Photo/Illutration Movie director Kazuhiro Soda, left, and his wife, Kiyoko Kashiwagi, in Tokyo in 2018. They were married in the United States and retained their surnames. (Asahi Shimbun file photo)

A couple is preparing legal action to challenge Japan’s one-surname only policy for married couples in official documents, after a court refused to confirm the legal status of their marriage.

Kazuhiro Soda, a movie director, and Kiyoko Kashiwagi, a movie producer, submitted their official notification of marriage to Tokyo’s Chiyoda Ward office on June 13, which was rejected the same day. The cause of the dismissal was that they checked that they would continue to use both their last names after marriage instead of just one.

It was the second time they submitted marriage papers to the same office, after their last attempt four years ago.

The rejection of their application was expected under Japan’s legal system, but it paved the way for the pair to file a request for the Tokyo Family Court to order the local ward authorities to accept the document.

Kashiwagi and Soda were married in New York in 1997 and had retained their separate last names.

When Japanese are married abroad, they are supposed to submit a marriage notification document at a Japanese diplomatic establishment in the country where they reside.

But the two did not do so because they knew that they had to choose one of their surnames to register their marriage under the existing Japanese laws. They had expected that Japan would eventually follow in the footsteps of other countries around the world and adopt a dual surname system for married couples.

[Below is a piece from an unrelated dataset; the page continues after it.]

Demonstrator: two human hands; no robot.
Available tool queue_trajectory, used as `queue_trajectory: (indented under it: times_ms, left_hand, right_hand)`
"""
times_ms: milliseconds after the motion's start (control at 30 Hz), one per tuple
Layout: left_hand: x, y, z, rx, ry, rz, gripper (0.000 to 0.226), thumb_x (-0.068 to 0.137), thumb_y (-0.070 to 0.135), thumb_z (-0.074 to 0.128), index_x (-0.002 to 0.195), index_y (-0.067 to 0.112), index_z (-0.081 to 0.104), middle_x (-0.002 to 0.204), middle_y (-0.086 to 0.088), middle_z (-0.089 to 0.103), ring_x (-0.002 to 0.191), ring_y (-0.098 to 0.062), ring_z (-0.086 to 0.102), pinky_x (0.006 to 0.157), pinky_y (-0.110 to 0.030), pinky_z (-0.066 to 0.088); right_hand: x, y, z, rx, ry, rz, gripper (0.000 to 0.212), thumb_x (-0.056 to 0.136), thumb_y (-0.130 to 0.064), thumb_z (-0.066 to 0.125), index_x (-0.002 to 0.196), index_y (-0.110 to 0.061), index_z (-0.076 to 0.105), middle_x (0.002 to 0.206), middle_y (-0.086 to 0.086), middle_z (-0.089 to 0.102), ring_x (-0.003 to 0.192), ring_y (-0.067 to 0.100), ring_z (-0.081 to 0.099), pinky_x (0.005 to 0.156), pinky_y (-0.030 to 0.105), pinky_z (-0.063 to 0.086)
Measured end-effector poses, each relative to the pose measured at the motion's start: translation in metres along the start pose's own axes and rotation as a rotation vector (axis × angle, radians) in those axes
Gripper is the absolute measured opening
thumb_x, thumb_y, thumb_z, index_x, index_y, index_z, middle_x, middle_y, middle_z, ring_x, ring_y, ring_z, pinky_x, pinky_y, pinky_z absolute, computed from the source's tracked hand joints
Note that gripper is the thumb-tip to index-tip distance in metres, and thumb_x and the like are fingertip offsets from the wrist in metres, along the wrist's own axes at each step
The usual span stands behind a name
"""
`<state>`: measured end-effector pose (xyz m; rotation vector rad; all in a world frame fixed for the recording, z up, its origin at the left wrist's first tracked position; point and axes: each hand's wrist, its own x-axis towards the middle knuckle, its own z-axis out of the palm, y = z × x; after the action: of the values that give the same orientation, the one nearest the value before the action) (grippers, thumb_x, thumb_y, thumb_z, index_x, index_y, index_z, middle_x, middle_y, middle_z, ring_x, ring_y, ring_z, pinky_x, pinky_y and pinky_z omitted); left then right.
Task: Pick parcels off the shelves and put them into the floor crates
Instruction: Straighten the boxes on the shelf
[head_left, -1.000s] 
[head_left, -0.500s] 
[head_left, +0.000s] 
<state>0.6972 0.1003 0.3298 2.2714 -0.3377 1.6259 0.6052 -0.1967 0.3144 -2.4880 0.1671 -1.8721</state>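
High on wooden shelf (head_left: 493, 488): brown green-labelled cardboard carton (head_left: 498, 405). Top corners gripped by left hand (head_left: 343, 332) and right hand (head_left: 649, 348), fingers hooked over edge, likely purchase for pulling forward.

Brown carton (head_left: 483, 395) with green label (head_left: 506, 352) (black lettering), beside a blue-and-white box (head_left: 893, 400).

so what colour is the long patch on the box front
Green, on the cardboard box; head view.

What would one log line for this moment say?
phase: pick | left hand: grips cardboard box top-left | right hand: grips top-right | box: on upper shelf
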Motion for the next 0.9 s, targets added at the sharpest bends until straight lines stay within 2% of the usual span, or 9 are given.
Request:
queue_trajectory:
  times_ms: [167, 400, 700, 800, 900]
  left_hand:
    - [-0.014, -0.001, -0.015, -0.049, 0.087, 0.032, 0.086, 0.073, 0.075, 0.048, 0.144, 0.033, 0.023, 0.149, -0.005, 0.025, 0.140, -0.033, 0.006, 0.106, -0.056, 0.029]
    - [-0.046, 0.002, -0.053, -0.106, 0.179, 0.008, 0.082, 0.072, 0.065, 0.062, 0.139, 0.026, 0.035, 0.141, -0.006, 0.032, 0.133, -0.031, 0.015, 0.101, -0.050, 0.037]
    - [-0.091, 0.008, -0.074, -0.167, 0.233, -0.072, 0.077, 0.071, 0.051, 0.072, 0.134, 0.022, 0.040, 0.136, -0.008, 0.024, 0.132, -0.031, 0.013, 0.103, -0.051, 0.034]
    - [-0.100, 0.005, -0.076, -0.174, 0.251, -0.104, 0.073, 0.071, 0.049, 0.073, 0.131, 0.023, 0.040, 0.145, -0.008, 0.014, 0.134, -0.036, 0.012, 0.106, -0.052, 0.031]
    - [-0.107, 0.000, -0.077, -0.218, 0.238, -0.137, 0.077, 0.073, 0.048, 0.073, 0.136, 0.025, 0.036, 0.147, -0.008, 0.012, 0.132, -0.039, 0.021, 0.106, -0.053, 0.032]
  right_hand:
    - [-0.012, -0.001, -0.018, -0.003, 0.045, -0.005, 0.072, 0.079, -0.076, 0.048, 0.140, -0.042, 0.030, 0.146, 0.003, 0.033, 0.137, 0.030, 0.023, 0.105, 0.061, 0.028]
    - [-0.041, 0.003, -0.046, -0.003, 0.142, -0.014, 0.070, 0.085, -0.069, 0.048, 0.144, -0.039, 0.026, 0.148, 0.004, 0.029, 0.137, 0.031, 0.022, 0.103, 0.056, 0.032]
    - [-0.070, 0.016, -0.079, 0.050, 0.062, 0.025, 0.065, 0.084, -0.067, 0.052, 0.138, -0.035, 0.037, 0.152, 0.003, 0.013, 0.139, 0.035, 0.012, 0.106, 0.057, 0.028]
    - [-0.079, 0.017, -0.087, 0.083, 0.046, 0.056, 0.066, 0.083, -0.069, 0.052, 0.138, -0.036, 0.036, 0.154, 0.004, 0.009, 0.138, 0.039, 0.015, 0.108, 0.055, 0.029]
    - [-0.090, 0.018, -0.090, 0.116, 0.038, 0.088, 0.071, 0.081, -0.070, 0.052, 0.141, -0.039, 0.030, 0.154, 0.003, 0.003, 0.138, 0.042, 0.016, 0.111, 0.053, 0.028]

In an official Japanese marriage register, a couple must check a box to show which of the last names they will use upon marriage: either the husband’s or the wife’s.

When they submitted the document in 2018, they checked both boxes.

The ward authorities denied the registration, citing the Civil Code and the Family Registration Law. Article 750 of the Civic Code stipulates married couples must use a single surname, while Article 74 of the Family Registration Law has a similar rule for its marriage notification procedures.

The couple took legal action to sue the state to confirm the legal status of their marriage at the Tokyo District Court.

In its ruling in April 2021, the court said their marriage is still valid in Japan. But it would not confirm the legal status of their marriage, saying the plaintiffs should take the matter to a family court.

With a ruling on similar lawsuits finalized by a Supreme Court decision in March, there is still no way of officially proving that they are a married couple.

And that can lead to Kafkaesque nightmare scenarios when dealing with various levels of government bureaucracy.

Kashiwagi remembers when a Japanese employee at a U.S. consulate office turned down her request for a spousal visa in 2001 when traveling back to the United States because her last name is different from her husband’s.